▸ **What you should do**
Transcribe all the lines below exactly. Omit the pictures.

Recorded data
>>>
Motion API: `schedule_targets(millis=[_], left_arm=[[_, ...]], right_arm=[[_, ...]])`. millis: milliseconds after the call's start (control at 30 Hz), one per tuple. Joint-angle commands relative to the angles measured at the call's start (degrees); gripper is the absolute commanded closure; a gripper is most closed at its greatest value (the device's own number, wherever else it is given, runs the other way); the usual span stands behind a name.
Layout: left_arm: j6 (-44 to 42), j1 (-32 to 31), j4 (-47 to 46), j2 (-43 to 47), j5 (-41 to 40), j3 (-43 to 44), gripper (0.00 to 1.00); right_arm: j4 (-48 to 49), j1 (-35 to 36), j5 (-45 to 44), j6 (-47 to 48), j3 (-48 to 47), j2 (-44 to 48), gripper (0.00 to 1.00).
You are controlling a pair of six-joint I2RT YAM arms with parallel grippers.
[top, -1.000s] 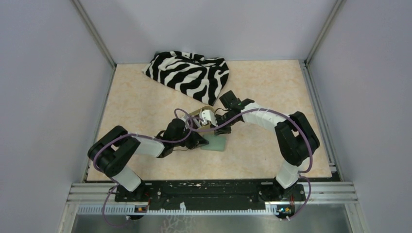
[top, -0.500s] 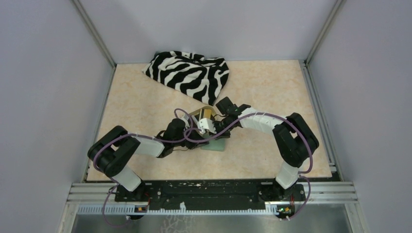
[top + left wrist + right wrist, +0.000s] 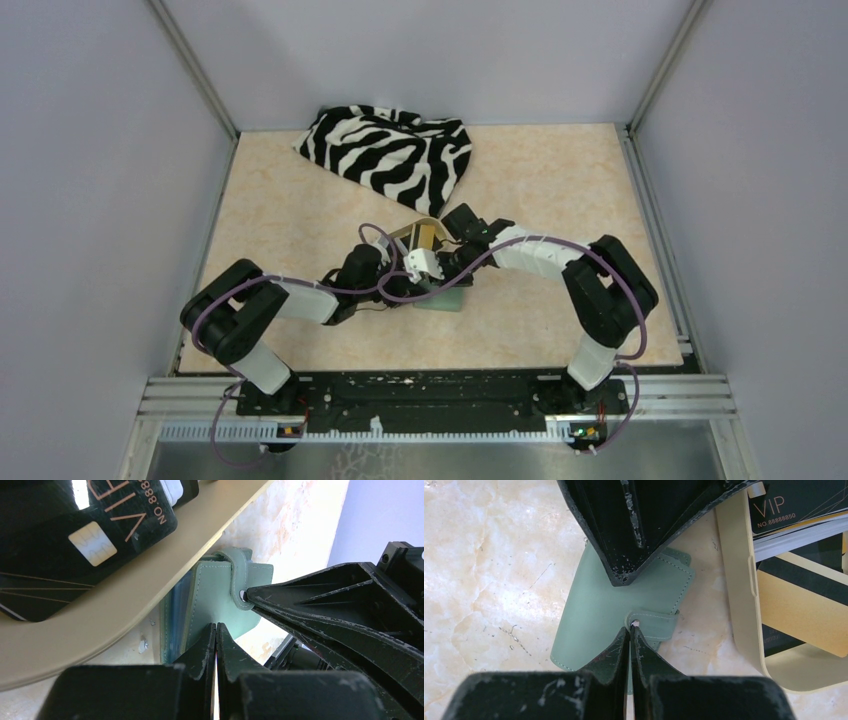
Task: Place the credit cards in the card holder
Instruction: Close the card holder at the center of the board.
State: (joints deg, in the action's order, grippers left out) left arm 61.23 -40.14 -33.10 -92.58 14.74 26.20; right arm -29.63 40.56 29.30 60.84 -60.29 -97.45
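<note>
The left pincer [image 3: 216,630], closed, touched the card holder [image 3: 589,605] on its cover; the right pincer [image 3: 630,630], also closed, touched its tab [image 3: 659,622]. The credit cards [image 3: 799,587] lay in the dish [image 3: 736,580] beside it.

Lab test booth: plain walls [image 3: 100,150], aluminium rails [image 3: 690,398].

Sage green with pale blue lining is seen on the folding card holder [image 3: 596,597], black with gold lettering and gold-yellow with black bands on the plastic credit cards [image 3: 804,587], tan on the shallow dish [image 3: 736,580], mottled cream on the tabletop [image 3: 489,555], and black-and-white zebra stripes on the crumpled cloth [image 3: 390,150].
</note>
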Motion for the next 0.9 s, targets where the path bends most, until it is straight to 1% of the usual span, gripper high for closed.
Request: schedule_targets(millis=[0, 533, 867], left_arm=[[-2.35, -0.20, 4.80, -0.61, -2.81, -1.23, 0.95], [-2.35, -0.25, 4.63, -0.86, -2.45, -0.88, 0.95], [-2.30, -0.29, 4.10, -0.96, -2.05, -0.97, 0.95]], right_arm=[[-0.78, 1.44, -0.31, 1.06, 1.25, 2.67, 1.00], [-0.02, 4.62, -5.28, 1.90, 2.57, 2.83, 1.00], [-0.66, 8.11, -9.94, 2.66, 2.91, 1.98, 1.00]])
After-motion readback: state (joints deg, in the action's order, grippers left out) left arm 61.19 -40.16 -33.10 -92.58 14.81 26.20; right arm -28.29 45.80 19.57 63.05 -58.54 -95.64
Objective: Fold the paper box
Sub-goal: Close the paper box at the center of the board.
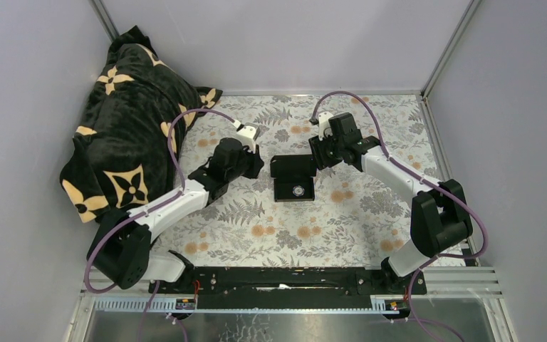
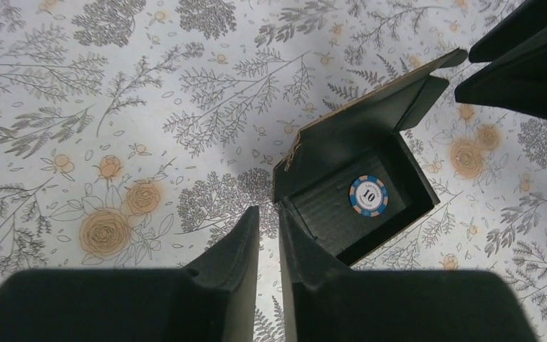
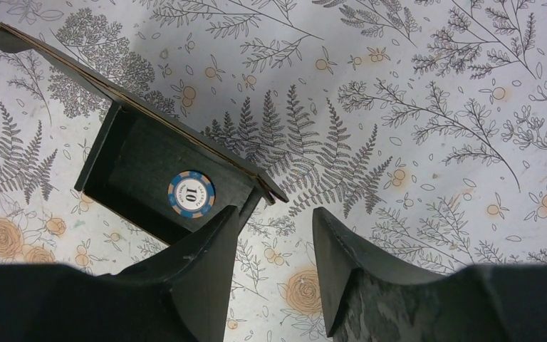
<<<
▸ **Completed exercise**
Motion API: `schedule_targets(millis=[_], left_arm=[[_, ...]], right_arm=[[_, ...]])`. millis: milliseconds after the call's start (control at 30 Hz), one per tuple. Joint-angle commands relative to the angles measured at the call's start (degrees); gripper is the absolute commanded closure; a gripper is most closed at its greatest value (the device's own number, wherever else it is given, runs the other way); the usual span stands behind a name.
Layout: left_arm: j6 (-44 to 42), j1 (-32 to 31), j4 (-47 to 46), j2 (-43 to 47), j5 (-41 to 40), j3 (-43 to 44), gripper (0.00 to 1.00); right_arm: j4 (-48 to 49), j1 (-35 to 36), j5 (-45 to 44), j6 (-47 to 48), j3 (-48 to 47), j2 (-44 to 48), gripper (0.00 to 1.00).
You are controlling a pair of six-joint I2RT YAM arms with parallel grippers.
[top, -1.000s] 
[top, -0.500s] 
[top + left wrist + right wrist, +0.000s] 
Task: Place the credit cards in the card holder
Instruction: Close the card holder at the center of the board.
State: (joints deg, in the action's order, grippers left out) left arm 61.23 -40.14 -33.10 -92.58 14.74 26.20; right arm -29.63 40.56 29.30 60.84 -60.29 -97.45
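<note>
The left pincer [image 3: 216,630], closed, touched the card holder [image 3: 589,605] on its cover; the right pincer [image 3: 630,630], also closed, touched its tab [image 3: 659,622]. The credit cards [image 3: 799,587] lay in the dish [image 3: 736,580] beside it.

Lab test booth: plain walls [image 3: 100,150], aluminium rails [image 3: 690,398].

Sage green with pale blue lining is seen on the folding card holder [image 3: 596,597], black with gold lettering and gold-yellow with black bands on the plastic credit cards [image 3: 804,587], tan on the shallow dish [image 3: 736,580], mottled cream on the tabletop [image 3: 489,555], and black-and-white zebra stripes on the crumpled cloth [image 3: 390,150].
</note>
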Motion for the next 0.9 s, targets where the path bends most, until it is straight to 1% of the usual span, gripper high for closed.
Request: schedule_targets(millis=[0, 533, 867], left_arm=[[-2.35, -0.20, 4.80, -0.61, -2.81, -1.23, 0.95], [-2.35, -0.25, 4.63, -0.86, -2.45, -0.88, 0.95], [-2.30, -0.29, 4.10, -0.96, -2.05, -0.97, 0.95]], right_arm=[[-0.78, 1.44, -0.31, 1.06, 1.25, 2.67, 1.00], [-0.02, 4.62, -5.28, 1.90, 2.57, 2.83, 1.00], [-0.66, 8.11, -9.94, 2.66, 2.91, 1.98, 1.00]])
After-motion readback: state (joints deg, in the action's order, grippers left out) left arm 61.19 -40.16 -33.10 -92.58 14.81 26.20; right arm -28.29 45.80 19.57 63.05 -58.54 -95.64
Objective: Fold the paper box
Sub-goal: Close the paper box at the center of the board.

No more output is required for this exercise.